Reproduce the entries beneath exactly, without their images.

Data items
::::

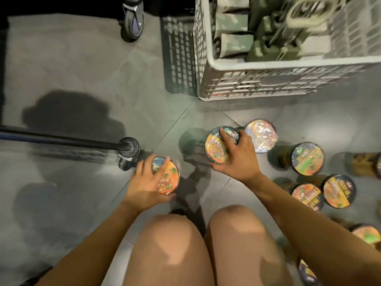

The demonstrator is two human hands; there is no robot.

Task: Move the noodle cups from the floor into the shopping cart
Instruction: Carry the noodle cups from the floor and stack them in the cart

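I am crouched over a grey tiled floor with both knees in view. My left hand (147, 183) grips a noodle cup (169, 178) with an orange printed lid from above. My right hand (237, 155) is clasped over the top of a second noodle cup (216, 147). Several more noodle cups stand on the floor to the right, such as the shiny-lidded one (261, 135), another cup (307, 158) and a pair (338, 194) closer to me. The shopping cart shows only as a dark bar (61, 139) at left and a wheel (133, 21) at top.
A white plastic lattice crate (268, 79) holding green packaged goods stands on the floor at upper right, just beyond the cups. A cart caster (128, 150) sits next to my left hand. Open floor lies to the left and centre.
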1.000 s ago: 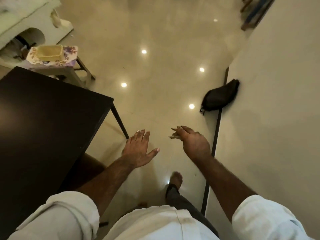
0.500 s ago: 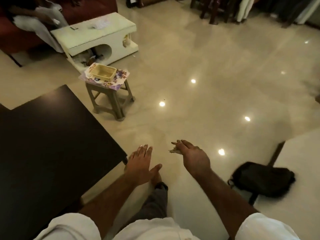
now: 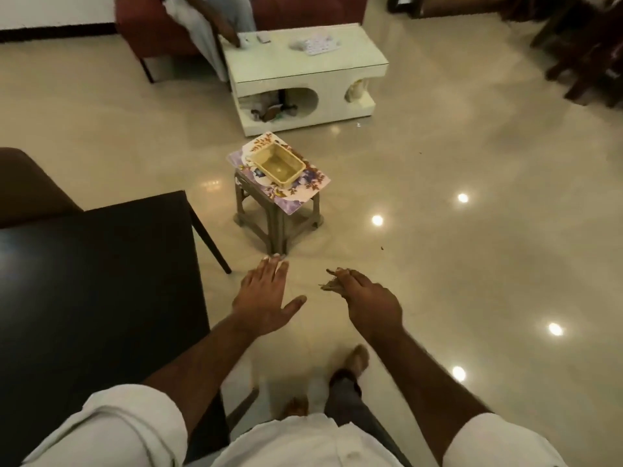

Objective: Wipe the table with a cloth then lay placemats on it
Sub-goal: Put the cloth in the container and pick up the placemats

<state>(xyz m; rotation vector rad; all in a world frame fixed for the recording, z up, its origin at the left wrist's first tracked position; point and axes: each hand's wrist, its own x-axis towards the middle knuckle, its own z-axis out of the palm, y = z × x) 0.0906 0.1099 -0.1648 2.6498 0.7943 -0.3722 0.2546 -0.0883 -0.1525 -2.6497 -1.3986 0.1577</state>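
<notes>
A dark table [image 3: 101, 281] fills the left of the head view. Ahead stands a small brown stool [image 3: 279, 214] with floral placemats [image 3: 303, 188] stacked on top and a yellow plastic tub [image 3: 278, 165] on them. My left hand [image 3: 264, 294] is stretched out flat over the floor, fingers straight, holding nothing. My right hand [image 3: 367, 298] is beside it, fingers curled down around a small scrap of brownish debris [image 3: 328, 286] that pokes out at the fingertips. No cloth is in sight.
A white low coffee table [image 3: 303, 75] stands beyond the stool, a red sofa [image 3: 151, 32] with a seated person behind it. A brown chair back [image 3: 27, 183] is at the table's far side. Dark chairs [image 3: 586, 52] sit top right. Glossy floor lies between.
The view has swung from the wall and black bag toward the stool and coffee table. Both hands keep their pose, left flat, right curled on the scrap.
</notes>
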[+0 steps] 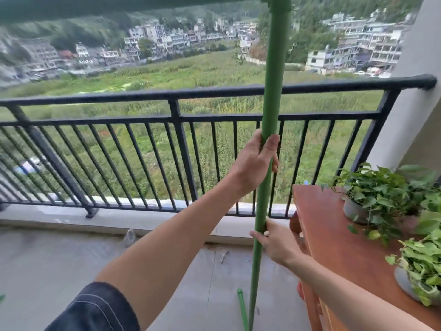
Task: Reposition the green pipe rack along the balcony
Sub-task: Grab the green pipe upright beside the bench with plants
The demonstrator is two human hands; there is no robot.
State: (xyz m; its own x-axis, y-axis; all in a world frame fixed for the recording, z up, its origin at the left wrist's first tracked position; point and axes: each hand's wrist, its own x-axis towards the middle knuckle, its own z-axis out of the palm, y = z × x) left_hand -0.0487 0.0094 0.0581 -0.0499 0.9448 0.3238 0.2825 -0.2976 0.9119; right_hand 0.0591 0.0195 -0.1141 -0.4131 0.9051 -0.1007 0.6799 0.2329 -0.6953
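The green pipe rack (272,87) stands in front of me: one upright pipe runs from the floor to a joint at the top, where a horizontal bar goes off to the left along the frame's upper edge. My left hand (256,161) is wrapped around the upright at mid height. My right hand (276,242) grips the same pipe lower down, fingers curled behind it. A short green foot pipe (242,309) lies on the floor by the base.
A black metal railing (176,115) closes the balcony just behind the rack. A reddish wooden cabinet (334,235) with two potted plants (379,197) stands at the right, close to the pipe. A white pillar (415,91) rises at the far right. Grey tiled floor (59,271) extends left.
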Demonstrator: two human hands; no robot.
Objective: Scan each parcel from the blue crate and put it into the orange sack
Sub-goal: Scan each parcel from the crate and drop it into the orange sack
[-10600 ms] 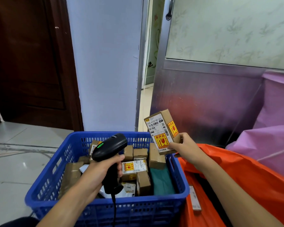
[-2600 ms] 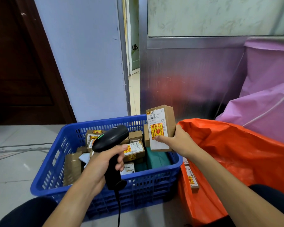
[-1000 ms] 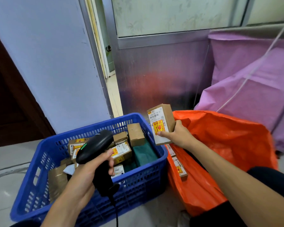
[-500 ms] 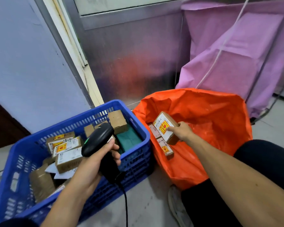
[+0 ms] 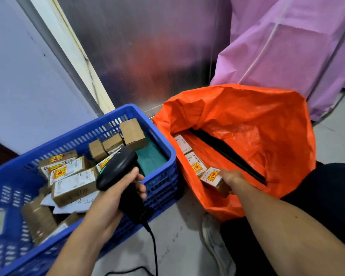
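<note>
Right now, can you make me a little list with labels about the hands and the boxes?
Left hand: holds the black scanner by the blue crate
Right hand: holds a labelled parcel low inside the orange sack
Crate: many parcels to scan, plus a green packet
Sack: two more parcels lie beside the held one

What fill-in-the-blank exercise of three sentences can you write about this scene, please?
1. The left hand grips a black ____.
2. The right hand holds a parcel inside the ____ sack.
3. A green packet lies in the ____ crate.
Missing words: scanner; orange; blue.
</note>
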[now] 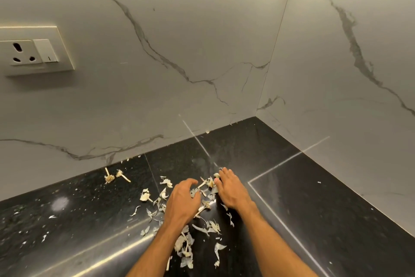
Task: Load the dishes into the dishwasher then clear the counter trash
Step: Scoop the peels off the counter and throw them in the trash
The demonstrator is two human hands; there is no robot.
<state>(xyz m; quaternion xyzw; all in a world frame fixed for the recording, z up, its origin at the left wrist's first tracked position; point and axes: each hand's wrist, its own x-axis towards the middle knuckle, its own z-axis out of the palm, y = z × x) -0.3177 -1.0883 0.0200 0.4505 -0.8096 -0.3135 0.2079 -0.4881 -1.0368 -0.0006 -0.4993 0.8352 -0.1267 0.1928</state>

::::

SOLUTION:
The demonstrator is two human hands; there is no robot.

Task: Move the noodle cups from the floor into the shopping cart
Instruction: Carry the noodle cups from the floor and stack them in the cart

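I am crouched over a grey tiled floor with both knees in view. My left hand (147, 183) grips a noodle cup (169, 178) with an orange printed lid from above. My right hand (237, 155) is clasped over the top of a second noodle cup (216, 147). Several more noodle cups stand on the floor to the right, such as the shiny-lidded one (261, 135), another cup (307, 158) and a pair (338, 194) closer to me. The shopping cart shows only as a dark bar (61, 139) at left and a wheel (133, 21) at top.
A white plastic lattice crate (268, 79) holding green packaged goods stands on the floor at upper right, just beyond the cups. A cart caster (128, 150) sits next to my left hand. Open floor lies to the left and centre.
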1.000 s ago: 
0.500 s ago: 
now: 

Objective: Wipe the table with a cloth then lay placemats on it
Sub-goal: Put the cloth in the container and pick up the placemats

<state>(xyz m; rotation vector rad; all in a world frame fixed for the recording, z up, its origin at the left wrist's first tracked position; point and axes: each hand's wrist, its own x-axis towards the middle knuckle, its own z-axis out of the palm, y = z × x) 0.0906 0.1099 -0.1648 2.6498 0.7943 -0.3722 0.2546 -0.0883 -0.1525 -2.6497 -1.3986 0.1577</state>
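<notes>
A dark table [image 3: 101, 281] fills the left of the head view. Ahead stands a small brown stool [image 3: 279, 214] with floral placemats [image 3: 303, 188] stacked on top and a yellow plastic tub [image 3: 278, 165] on them. My left hand [image 3: 264, 294] is stretched out flat over the floor, fingers straight, holding nothing. My right hand [image 3: 367, 298] is beside it, fingers curled down around a small scrap of brownish debris [image 3: 328, 286] that pokes out at the fingertips. No cloth is in sight.
A white low coffee table [image 3: 303, 75] stands beyond the stool, a red sofa [image 3: 151, 32] with a seated person behind it. A brown chair back [image 3: 27, 183] is at the table's far side. Dark chairs [image 3: 586, 52] sit top right. Glossy floor lies between.
The view has swung from the wall and black bag toward the stool and coffee table. Both hands keep their pose, left flat, right curled on the scrap.
</notes>
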[+0 steps] 
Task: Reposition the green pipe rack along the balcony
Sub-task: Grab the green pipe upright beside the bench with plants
The demonstrator is two human hands; there is no robot.
State: (xyz m; its own x-axis, y-axis; all in a world frame fixed for the recording, z up, its origin at the left wrist's first tracked position; point and axes: each hand's wrist, its own x-axis towards the middle knuckle, its own z-axis out of the palm, y = z × x) left_hand -0.0487 0.0094 0.0581 -0.0499 0.9448 0.3238 0.2825 -0.2976 0.9119; right_hand 0.0591 0.0195 -0.1141 -0.4131 0.9051 -0.1007 0.6799 0.2329 -0.6953
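The green pipe rack (272,87) stands in front of me: one upright pipe runs from the floor to a joint at the top, where a horizontal bar goes off to the left along the frame's upper edge. My left hand (256,161) is wrapped around the upright at mid height. My right hand (276,242) grips the same pipe lower down, fingers curled behind it. A short green foot pipe (242,309) lies on the floor by the base.
A black metal railing (176,115) closes the balcony just behind the rack. A reddish wooden cabinet (334,235) with two potted plants (379,197) stands at the right, close to the pipe. A white pillar (415,91) rises at the far right. Grey tiled floor (59,271) extends left.
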Demonstrator: two human hands; no robot.
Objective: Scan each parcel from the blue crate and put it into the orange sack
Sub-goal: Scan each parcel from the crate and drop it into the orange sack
[-10600 ms] 
[-2600 ms] 
[-1000 ms] 
[-500 ms] 
[+0 ms] 
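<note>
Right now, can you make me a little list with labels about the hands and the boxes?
Left hand: holds the black scanner by the blue crate
Right hand: holds a labelled parcel low inside the orange sack
Crate: many parcels to scan, plus a green packet
Sack: two more parcels lie beside the held one

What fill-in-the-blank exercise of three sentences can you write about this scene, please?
1. The left hand grips a black ____.
2. The right hand holds a parcel inside the ____ sack.
3. A green packet lies in the ____ crate.
Missing words: scanner; orange; blue.
</note>
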[now] 
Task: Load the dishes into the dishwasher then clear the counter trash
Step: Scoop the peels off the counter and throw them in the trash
The demonstrator is two human hands; there is no robot.
<state>(xyz m; quaternion xyzw; all in a world frame fixed for the recording, z up, its origin at the left wrist's first tracked position; point and axes: each hand's wrist, its own x-axis towards the middle knuckle, its own z-axis out of the palm, y = z × x) -0.3177 -1.0883 0.0200 0.4505 -0.8096 -0.3135 0.2079 -0.4881 -1.0368 -0.0006 -0.4993 0.8352 -0.1267 0.1928</state>

With that, the exercise is complete.